In a turn of events that every serious backpacker will recognize, our last day in the Smokies had the most agreeable weather by far. The temperatures were crisp, the sky blue, the maples just starting to turn. We worked our way down, down, down the ridgeline of the AT, finally catching glimpses of Fontana Lake as the miles slid away beneath our feet and the afternoon light softened.

Splotches of sunlight on the trail
Sunlight illuminates the trail. This photograph was taken on Cherokee ancestral land. (Photo: Andrew Marshall)

Within an hour of the car, we came to a rocky outcropping that offered a glimpse of the mountains unfolding in hazy layers to the horizon.

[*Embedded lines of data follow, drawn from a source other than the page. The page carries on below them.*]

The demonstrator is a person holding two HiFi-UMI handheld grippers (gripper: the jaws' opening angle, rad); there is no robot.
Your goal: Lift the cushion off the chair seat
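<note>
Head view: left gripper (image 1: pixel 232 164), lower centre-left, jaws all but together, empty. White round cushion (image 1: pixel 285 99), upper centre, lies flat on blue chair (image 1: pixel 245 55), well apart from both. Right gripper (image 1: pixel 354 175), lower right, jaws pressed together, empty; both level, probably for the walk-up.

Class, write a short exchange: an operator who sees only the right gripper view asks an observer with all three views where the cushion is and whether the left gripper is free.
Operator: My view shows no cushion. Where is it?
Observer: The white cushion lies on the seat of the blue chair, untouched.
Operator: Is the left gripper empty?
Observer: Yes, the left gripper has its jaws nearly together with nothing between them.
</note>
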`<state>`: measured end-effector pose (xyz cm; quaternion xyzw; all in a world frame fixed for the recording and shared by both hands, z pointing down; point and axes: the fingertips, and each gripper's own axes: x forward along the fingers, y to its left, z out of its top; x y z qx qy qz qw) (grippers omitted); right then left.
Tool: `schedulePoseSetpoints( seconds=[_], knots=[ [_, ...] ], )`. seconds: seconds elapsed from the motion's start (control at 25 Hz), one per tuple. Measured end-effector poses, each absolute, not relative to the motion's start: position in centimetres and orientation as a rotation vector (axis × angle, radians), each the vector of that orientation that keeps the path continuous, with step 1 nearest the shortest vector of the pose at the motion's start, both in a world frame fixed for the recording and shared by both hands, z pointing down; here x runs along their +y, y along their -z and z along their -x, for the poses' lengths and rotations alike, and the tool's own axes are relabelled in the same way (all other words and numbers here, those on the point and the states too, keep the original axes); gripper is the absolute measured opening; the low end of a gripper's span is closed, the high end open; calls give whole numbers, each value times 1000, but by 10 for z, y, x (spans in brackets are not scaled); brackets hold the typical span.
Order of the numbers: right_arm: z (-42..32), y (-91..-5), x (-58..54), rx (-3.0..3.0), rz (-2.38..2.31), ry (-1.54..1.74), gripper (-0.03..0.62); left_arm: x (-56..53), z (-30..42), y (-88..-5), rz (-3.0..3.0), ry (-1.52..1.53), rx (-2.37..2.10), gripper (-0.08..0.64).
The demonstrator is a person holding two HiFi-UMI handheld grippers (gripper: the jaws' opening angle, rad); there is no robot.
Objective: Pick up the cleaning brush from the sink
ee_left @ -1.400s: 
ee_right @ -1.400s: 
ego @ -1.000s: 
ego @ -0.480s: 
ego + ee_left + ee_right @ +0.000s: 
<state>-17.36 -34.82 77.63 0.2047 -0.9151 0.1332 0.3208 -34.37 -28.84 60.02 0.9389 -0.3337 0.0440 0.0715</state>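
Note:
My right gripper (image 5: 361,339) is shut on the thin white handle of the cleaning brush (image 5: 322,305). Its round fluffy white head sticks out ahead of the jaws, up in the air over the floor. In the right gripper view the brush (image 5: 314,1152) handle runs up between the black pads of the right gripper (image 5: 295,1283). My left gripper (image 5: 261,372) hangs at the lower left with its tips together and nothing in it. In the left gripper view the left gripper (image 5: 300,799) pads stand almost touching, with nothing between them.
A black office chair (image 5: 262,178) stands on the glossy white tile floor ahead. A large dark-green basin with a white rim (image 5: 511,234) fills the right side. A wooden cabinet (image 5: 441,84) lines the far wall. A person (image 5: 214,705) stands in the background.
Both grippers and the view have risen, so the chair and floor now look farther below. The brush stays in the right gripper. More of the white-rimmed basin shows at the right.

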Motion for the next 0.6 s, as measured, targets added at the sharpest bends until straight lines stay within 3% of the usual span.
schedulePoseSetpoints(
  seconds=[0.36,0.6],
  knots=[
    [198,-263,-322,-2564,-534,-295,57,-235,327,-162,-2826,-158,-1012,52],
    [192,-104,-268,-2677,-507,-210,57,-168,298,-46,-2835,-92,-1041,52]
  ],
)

As we admired our first and only scenic vista of the trip, Nick opened his precious final pack of pop tarts, and I unsealed my last packet of strawberry lemonade drink mix. Both items were were sodden—somehow, the Smokies had managed to saturate them through heat-sealed Mylar. We ate both things anyway, then made our way out of the mountains. In the fading light, I took a last glimpse around for salamanders, hoping my headlamp would spark in a pair of strange, alien eyes. No luck. I made a final offering anyway, pinching one nostril shut and sending a final snot rocket into the thick, fragrantly rotting pile of leaves at my feet.

All hail the Snot Dragon. May her skin be moist, may her streams be cold and clear, and may her offspring number in the millions.

The hellbender salamander, otherwise known as the Snot Dragon.